Real-world deployments of wireless HD video: Is 802.11 ready?

While streaming video has been around for some time, the market's attention must now focus on the immediate future and determine if the industry is prepared to meet the ever-increasing demand for wireless High Definition (HD) video transmissions. In addressing this issue, it will be important to research and identify what real world issues we must overcome in order to achieve HD video capability wirelessly. Current IEEE 802.11 WLANs operate with raw data rates up to 54M bit/sec with actual throughputs of no more than 20 to 30Mbit/sec (depending on the type of overhead).

Although fine for many applications in use today, future applications will demand an even higher throughput. These emerging wireless video applications such as HDTV (720p up to 1080i) video demand throughput rates of 100M bit/sec and higher.

It is important to have an understanding of the use of the ISM bands that the FCC has designated for unlicensed applications (i.e. Bluetooth, garage door openers, cordless phones, microwave ovens, baby monitors, video surveillance, etc.), and now WLAN (802.11) applications.

The FCC revolutionized the wireless industry by opening up unlicensed ISM bands. Today, spectrum is selling for millions of dollars and there are delays associated with obtaining an FCC license for a specific frequency band.

These unlicensed ISM bands reduce the barrier to entry allowing companies to introduce wireless products and services without the expense.

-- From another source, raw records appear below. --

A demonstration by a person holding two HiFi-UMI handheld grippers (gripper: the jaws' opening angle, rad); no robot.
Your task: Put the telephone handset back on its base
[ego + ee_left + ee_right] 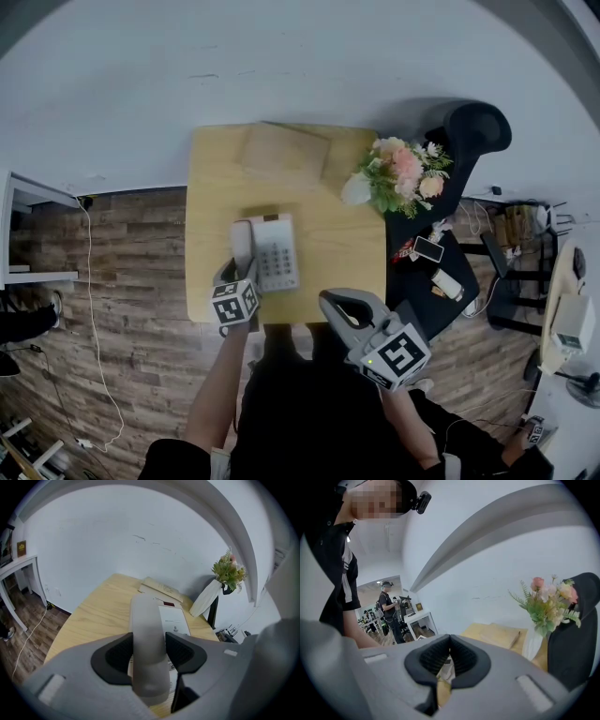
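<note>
Grey handset (147, 620) clamped between jaws of left gripper (149, 657); right gripper (449, 654) jaws pressed together, empty.

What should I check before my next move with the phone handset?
1. Left claw has the handset: ok, clamped on both sides.
2. Handset lined up with the phone base: ok, it runs along the base's left side in the head view.
3. Handset seated on the base: cannot tell.
4. Right claw out of the way: ok, shut, empty, off to the right of the phone.
5. Flowers clear of the phone: ok, at the far right corner of the table.
</note>
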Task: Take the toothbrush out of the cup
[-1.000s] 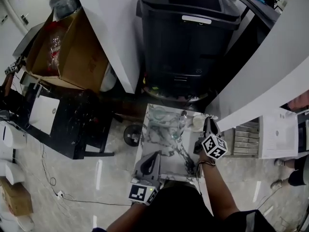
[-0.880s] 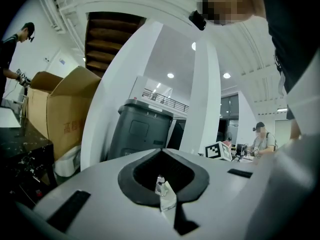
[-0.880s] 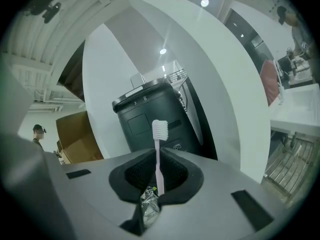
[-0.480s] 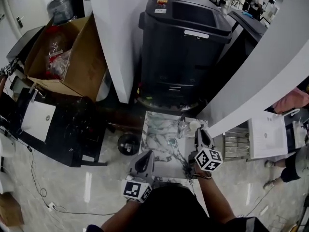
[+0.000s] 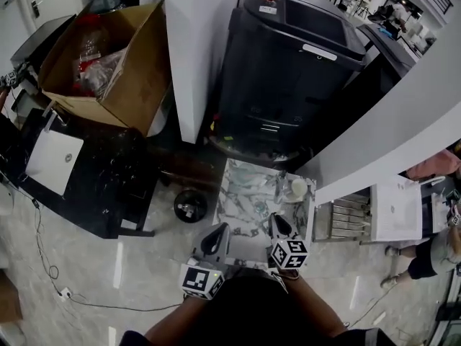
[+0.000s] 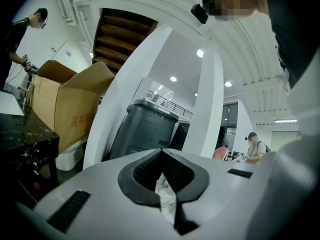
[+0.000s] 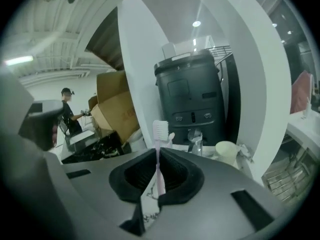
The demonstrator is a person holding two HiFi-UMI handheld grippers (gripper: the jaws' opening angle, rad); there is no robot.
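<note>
The person is holding the left gripper (image 5: 218, 231) and right gripper (image 5: 276, 220) side by side, close in front of the body, with the left forearm (image 5: 167, 327) and right forearm (image 5: 318, 317) reaching in from below. Both are pointing forward. The left gripper's jaws are sitting together with nothing between them, while the right gripper's jaws are clamping a toothbrush (image 7: 159, 155) by its handle, bristles upward.

The head camera is looking steeply down from high above the marbled surface (image 5: 241, 182), taking in the left claw (image 5: 216, 232) and right claw (image 5: 276, 222). Each gripper camera is sitting close behind its own jaws, facing roughly level outward. All three are sharing the dark grey bin (image 5: 288, 63) and cardboard box (image 5: 108, 56).
</note>
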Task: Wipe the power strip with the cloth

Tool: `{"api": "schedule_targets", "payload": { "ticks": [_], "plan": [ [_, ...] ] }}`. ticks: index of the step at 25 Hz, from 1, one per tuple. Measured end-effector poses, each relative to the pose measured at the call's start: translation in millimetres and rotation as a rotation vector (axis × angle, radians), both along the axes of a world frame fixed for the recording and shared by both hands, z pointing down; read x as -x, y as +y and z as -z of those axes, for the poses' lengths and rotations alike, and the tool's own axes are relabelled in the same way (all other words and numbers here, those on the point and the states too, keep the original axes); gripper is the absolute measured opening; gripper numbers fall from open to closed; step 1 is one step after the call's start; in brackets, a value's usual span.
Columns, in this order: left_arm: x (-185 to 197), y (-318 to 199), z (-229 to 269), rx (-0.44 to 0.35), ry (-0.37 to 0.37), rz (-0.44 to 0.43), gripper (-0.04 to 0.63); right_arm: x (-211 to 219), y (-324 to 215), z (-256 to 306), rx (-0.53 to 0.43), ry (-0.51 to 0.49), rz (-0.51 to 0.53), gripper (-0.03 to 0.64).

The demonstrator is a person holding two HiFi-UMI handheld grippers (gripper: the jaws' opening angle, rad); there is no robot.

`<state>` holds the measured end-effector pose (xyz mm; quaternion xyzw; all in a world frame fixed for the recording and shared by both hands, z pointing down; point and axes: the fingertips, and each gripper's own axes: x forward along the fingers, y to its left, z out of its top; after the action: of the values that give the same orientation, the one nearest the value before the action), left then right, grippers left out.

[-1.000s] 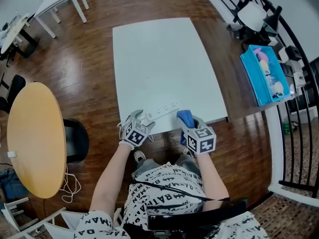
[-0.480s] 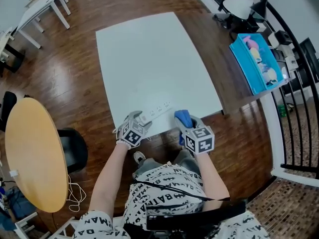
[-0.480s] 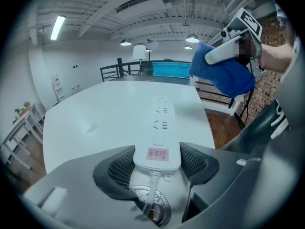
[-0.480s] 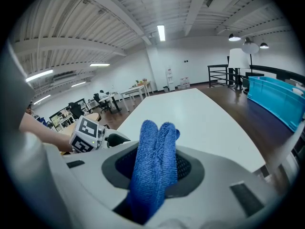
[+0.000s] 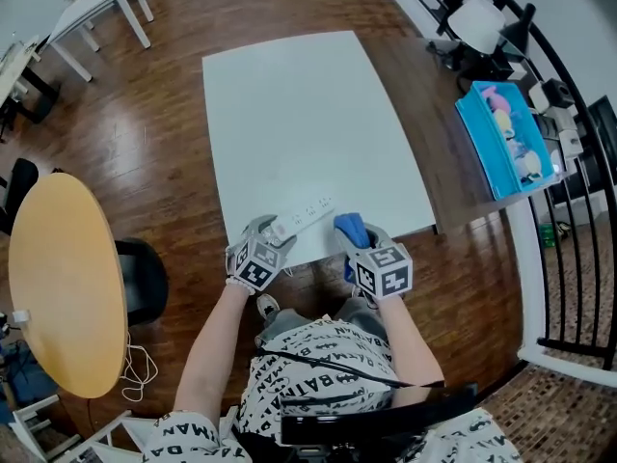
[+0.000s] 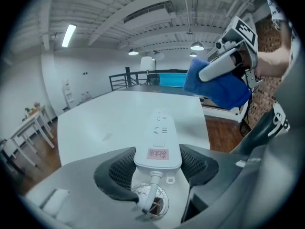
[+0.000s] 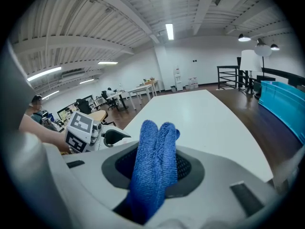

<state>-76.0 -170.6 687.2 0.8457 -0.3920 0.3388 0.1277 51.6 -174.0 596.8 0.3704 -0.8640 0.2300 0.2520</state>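
Observation:
A white power strip [image 5: 307, 210] lies near the front edge of the white table [image 5: 299, 114]. Its cord end [image 6: 158, 152] sits between the pads of my left gripper [image 5: 273, 228]. The jaws have just been closing and now press on both sides of the strip. My right gripper [image 5: 355, 231] is just right of the strip's other end, shut on a folded blue cloth [image 7: 153, 163]. In the left gripper view the cloth [image 6: 220, 88] hangs from the right gripper [image 6: 224, 66] above the table's right edge.
A blue bin [image 5: 506, 138] holding pale objects stands on the dark surface to the right of the table, beside a black railing [image 5: 578, 210]. A round wooden table [image 5: 58, 278] is at the left, with white desks [image 5: 96, 3] beyond.
My left gripper's jaws have narrowed onto the strip's cord end and the gripper has risen slightly. The right gripper with the cloth has stayed put. The head view has shifted.

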Motion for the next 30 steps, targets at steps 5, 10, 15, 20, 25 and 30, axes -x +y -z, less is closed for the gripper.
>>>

The price paid for utilization of the ISM bands however, is interference.

Despite the fact that these bands have typically been sparsely occupied, the ever increasing adoption of Bluetooth and WLANs in this band will make the challenge of overcoming interference more prevalent. Over the past few years, the use of the ISM bands for data communications has grown dramatically and today three main applications of the ISM bands remain—Bluetooth devices, cordless phones and WLAN.

Interference and congestion affect Wi-Fi in the 2.4GHz and 5GHz ISM bands in unmanaged/uncontrolled environments such as homes, apartments, small offices, and 802.11 Wi-Fi Networks.

Some of the factors contributing to this problem include, but are not limited to, no control over interfering sources; higher data rates, which are more susceptible to the effects of interference; and growing portability and mobility of interference sources (i.e. Voice Over Wi-Fi handsets—VoIP).

A focused look at wireless video
RF environment. The most promising new applications to enter the market will be the use of Wi-Fi systems, 802.11n in particular, for streaming video, and HDTV distribution in the home.

In order to support these emerging technologies, new approaches to mitigating a dirty RF environment while still enabling even higher throughput wireless communications (100's of Mbps) must be developed. As already noted, higher throughput transmission schemes are typically more sensitive to interference, so this creates a particularly challenging task for the engineering team.

The migration to high-definition content along with the proliferation of digital source devices has intensified the consumer's desire to simply and flexibly connect to the highest quality, high-definition displays and consumer electronics systems—thus the drive to wireless connectivity.

Today, experience with devices attempting to use wireless local area network (WLAN) technology for video distribution have fallen well short of consumer expectations in picture quality and range (distance from router for effective transmissions). Their biggest deficiency has been the lack of adequate effective throughput.

While it's not the sole solution to all video-handling hurdles, higher throughput improves immunity to interference while delivering a means to handle degraded environmental (dirty RF) conditions.